Blog — La Cocotte enchantée

[La Cocotte enchantée] 13e dimanche du temps ordinaire



Cy Jung — [La Cocotte enchantée] 13e dimanche du temps ordinaireEt voilà que ce 13e dimanche du temps ordinaire nous fait découvrir que « C’est par la jalousie du diable que la mort est entrée dans le monde. » Bigre. Il convient de lire un peu plus de ce passage du Livre de la sagesse (tout un programme !) pour en tirer sens, car s’il suffit d’éliminer le diable pour que la mort n’existe plus, il va nous falloir succomber à toutes ces lois populistes qui visent à le chasser en assommant nos libertés.

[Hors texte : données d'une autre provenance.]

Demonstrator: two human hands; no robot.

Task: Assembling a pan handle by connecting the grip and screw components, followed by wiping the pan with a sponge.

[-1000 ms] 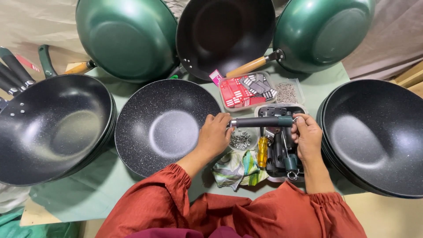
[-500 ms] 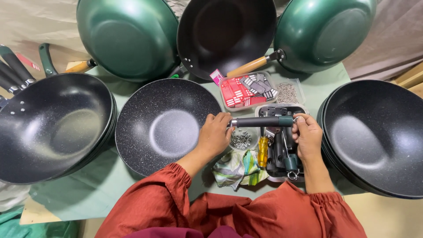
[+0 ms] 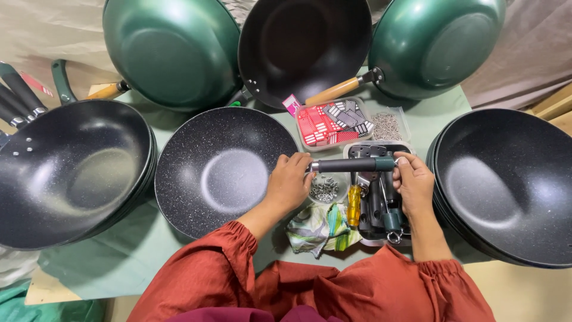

« Dieu a créé l’homme pour l’incorruptibilité,
« il a fait de lui une image de sa propre identité.
« C’est par la jalousie du diable
« que la mort est entrée dans le monde ;
« ils en font l’expérience,
« ceux qui prennent parti pour lui. » (Sg 2, 23-24)

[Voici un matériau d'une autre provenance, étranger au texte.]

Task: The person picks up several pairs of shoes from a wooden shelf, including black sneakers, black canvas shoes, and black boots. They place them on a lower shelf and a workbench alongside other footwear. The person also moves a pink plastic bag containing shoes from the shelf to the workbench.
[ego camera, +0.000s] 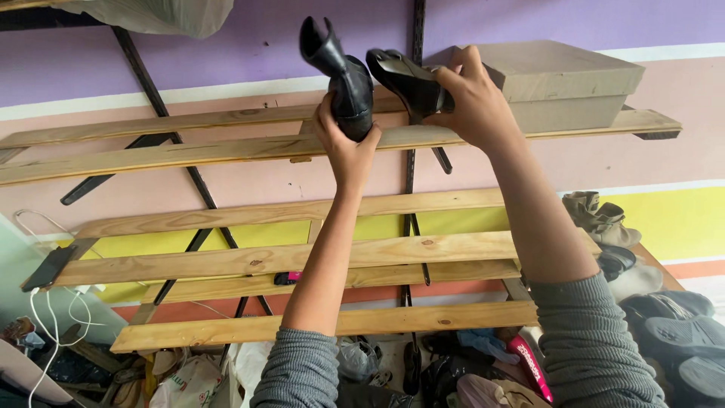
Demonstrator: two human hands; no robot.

Ouf ! On peut continuer à nous indigner contre le traitement purement policier et militaire de ces attentats qui traduisent avant tout la fin d’un certain « ordre mondial », nous indigner contre le traitement purement carcéral de ces crimes et délits qui traduisent avant tout des désordres personnels emprunts de souffrance, nous indigner contre le traitement purement… purement… purement quoi ? Oui, comment « traiter la mort » quand elle est la simple issue de la vie, son écho, sa fin ?
— Nique la mort !
On ne parlait pas de ce genre de traitement Caddie, plus du moyen de l’éradiquer. La Sagesse nous invite à ne pas succomber aux charmes du diable, à ne pas « prendre parti pour lui ». Est-ce à dire que madame Simone avait vendu son âme au félon, elle et tous nos défunts, celles et ceux et hen que l’on aimait, que l’on aime, et qui nous manquent tant ? Qui pourrait croire une chose pareille ? Les ligues de vertu ? Les « catéchumènes de la correctitude » comme d’aucuns aiment à la dire ?
Même pas eux, sans doute, et même pas les pires de pire qu’eux, ceux qui dispensent la mort comme Jésus distribuait les pains. Non, personne ne peut y croire et la Cocotte enchantée, pourtant prompte à sortir son missel, peine à faire passer le chagrin dans la Cafetière pas plus d’ailleurs qu’elle n’arrive à bien digérer les enfants perdus dans la Terrine et les personnes sacrifiées dans la Crêpière. Heureusement, il lui reste la Friteuse pour préparer un bon beignet de comptoir qu’elle oublie très vite pour nous servir dans le Wok la graine qui nourrit le diable.
Le diable, encore. La mort, décidément. La Faucheuse. Elle nous touche cette semaine. Tant qu’elle ne nous prend pas…
À plus !

Information publiée le dimanche 28 juin 2015.